* **Goal of the exercise**
Would you transcribe all of the data exactly, down to the last character?

* **Information shown**

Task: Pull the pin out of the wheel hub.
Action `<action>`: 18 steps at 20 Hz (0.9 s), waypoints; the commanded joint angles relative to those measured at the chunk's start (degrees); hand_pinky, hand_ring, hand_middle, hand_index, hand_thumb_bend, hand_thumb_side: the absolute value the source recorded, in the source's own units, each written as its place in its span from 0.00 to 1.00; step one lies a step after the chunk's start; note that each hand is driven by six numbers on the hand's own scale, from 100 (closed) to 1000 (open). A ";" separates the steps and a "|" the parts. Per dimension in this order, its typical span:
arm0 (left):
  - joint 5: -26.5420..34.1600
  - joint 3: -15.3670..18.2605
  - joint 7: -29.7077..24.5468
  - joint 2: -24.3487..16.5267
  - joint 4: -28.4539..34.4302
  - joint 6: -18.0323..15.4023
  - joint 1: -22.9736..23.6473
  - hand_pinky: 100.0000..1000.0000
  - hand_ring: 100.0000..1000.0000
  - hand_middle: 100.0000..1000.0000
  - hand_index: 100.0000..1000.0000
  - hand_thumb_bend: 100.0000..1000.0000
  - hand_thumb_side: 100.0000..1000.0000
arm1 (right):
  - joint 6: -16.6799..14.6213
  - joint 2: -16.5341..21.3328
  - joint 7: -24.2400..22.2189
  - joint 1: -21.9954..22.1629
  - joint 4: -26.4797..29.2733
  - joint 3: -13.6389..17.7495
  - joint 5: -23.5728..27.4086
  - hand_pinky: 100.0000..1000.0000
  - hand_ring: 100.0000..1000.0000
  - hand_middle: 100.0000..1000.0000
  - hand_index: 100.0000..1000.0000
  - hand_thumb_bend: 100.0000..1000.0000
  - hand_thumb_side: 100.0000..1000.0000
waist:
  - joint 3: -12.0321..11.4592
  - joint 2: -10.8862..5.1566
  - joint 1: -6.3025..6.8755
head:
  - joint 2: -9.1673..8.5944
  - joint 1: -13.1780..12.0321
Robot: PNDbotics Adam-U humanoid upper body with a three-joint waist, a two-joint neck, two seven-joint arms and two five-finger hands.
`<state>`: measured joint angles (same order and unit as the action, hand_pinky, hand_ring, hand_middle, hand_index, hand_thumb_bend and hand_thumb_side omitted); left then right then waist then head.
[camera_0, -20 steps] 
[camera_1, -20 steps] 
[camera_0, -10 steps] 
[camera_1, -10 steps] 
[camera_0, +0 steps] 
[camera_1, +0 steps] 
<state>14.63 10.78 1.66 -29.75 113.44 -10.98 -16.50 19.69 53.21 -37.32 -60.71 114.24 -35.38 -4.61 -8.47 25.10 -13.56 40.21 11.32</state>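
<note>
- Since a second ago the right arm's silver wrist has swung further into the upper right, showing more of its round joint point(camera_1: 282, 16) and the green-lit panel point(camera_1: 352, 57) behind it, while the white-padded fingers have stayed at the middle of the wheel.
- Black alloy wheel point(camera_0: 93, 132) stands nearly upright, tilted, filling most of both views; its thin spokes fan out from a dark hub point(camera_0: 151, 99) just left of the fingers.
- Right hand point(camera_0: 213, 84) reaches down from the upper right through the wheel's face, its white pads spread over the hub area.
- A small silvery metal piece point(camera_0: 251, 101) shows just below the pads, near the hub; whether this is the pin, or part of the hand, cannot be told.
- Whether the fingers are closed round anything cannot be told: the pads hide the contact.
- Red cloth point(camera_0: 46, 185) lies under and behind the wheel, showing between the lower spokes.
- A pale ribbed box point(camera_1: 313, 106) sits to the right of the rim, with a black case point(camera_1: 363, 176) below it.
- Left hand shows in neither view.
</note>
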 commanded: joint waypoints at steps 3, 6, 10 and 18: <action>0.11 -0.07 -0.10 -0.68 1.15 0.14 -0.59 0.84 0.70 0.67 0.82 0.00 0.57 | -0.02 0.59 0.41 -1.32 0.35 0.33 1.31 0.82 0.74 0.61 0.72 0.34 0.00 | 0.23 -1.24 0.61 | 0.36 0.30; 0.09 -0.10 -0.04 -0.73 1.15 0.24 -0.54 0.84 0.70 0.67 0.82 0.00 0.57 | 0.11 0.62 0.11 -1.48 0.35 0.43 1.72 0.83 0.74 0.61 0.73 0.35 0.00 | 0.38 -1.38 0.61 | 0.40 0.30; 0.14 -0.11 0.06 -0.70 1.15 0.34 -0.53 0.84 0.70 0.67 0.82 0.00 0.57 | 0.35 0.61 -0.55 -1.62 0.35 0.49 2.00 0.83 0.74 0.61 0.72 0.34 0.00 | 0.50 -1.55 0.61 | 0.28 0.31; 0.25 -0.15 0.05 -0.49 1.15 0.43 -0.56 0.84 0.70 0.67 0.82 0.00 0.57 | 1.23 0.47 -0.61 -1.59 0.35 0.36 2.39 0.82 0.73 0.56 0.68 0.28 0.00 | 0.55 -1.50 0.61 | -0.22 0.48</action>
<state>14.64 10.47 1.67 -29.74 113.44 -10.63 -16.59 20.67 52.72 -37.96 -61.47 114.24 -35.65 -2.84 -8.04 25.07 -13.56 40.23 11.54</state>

* **Result**
Task: Pull the pin out of the wheel hub.
Action `<action>`: 18 steps at 20 Hz (0.9 s), waypoints; the commanded joint angles relative to those measured at the chunk's start (degrees); hand_pinky, hand_ring, hand_middle, hand_index, hand_thumb_bend, hand_thumb_side: the absolute value the source recorded, in the source's own units, each written as its place in its span from 0.00 to 1.00; step one lies a step after the chunk's start; note that each hand is driven by six numbers on the hand's own scale, from 100 (closed) to 1000 (open). A ";" separates the steps and a "|" the parts. Per dimension in this order, its typical span:
arm0 (left):
  - joint 5: -26.5420..34.1600
  - joint 3: -15.3670..18.2605
  - joint 7: -29.7077..24.5468
  - joint 2: -24.3487..16.5267
  - joint 4: -28.4539..34.4302
  - joint 6: -18.0323..15.4023
  - joint 1: -22.9736..23.6473
  - hand_pinky: 100.0000..1000.0000
  - hand_ring: 100.0000..1000.0000
  - hand_middle: 100.0000..1000.0000
  - hand_index: 100.0000..1000.0000
  - hand_thumb_bend: 100.0000..1000.0000
  - hand_thumb_side: 100.0000..1000.0000
arm1 (right):
  - joint 6: -16.6799..14.6213
  - joint 2: -16.5341..21.3328
  - joint 7: -24.2400..22.2189
  - joint 1: -21.9954..22.1629
  - joint 4: -26.4797..29.2733
  - joint 3: -13.6389..17.7495
  - joint 5: -23.5728..27.4086
  - hand_pinky: 100.0000..1000.0000
  - hand_ring: 100.0000..1000.0000
  - hand_middle: 100.0000..1000.0000
  - hand_index: 100.0000..1000.0000
  - hand_thumb_bend: 100.0000..1000.0000
  - hand_thumb_side: 100.0000..1000.0000
waist:
  - joint 3: -12.0321..11.4592
  - joint 2: -10.8862..5.1566
  - joint 1: -6.3025..6.8755
head:
  - joint 2: -9.1673..8.5944
  - joint 1: -13.1780..12.0321
Robot: PNDbotics Adam-U humanoid upper body with a three-joint waist, a two-joint neck, two seven-joint arms and two five-finger hands.
`<state>`: measured joint angles (same order and unit as the action, hand_pinky, hand_ring, hand_middle, hand_index, hand_thumb_bend and hand_thumb_side omitted); left then right then waist then head.
[camera_0, -20 steps] 
[camera_1, -20 steps] 
[camera_0, -10 steps] 
[camera_1, -10 steps] 
[camera_0, +0 steps] 
[camera_1, +0 steps] 
<state>14.63 10.78 1.66 -29.75 113.44 -10.98 -16.50 19.69 53.21 -37.32 -60.71 114.24 -35.38 -4.61 -8.47 25.10 -13.56 40.21 11.32</state>
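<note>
- Since a second ago the right arm's silver wrist has swung further into the upper right, showing more of its round joint point(camera_1: 282, 16) and the green-lit panel point(camera_1: 352, 57) behind it, while the white-padded fingers have stayed at the middle of the wheel.
- Black alloy wheel point(camera_0: 93, 132) stands nearly upright, tilted, filling most of both views; its thin spokes fan out from a dark hub point(camera_0: 151, 99) just left of the fingers.
- Right hand point(camera_0: 213, 84) reaches down from the upper right through the wheel's face, its white pads spread over the hub area.
- A small silvery metal piece point(camera_0: 251, 101) shows just below the pads, near the hub; whether this is the pin, or part of the hand, cannot be told.
- Whether the fingers are closed round anything cannot be told: the pads hide the contact.
- Red cloth point(camera_0: 46, 185) lies under and behind the wheel, showing between the lower spokes.
- A pale ribbed box point(camera_1: 313, 106) sits to the right of the rim, with a black case point(camera_1: 363, 176) below it.
- Left hand shows in neither view.
</note>
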 commanded: joint waypoints at steps 3, 6, 10 and 18: <action>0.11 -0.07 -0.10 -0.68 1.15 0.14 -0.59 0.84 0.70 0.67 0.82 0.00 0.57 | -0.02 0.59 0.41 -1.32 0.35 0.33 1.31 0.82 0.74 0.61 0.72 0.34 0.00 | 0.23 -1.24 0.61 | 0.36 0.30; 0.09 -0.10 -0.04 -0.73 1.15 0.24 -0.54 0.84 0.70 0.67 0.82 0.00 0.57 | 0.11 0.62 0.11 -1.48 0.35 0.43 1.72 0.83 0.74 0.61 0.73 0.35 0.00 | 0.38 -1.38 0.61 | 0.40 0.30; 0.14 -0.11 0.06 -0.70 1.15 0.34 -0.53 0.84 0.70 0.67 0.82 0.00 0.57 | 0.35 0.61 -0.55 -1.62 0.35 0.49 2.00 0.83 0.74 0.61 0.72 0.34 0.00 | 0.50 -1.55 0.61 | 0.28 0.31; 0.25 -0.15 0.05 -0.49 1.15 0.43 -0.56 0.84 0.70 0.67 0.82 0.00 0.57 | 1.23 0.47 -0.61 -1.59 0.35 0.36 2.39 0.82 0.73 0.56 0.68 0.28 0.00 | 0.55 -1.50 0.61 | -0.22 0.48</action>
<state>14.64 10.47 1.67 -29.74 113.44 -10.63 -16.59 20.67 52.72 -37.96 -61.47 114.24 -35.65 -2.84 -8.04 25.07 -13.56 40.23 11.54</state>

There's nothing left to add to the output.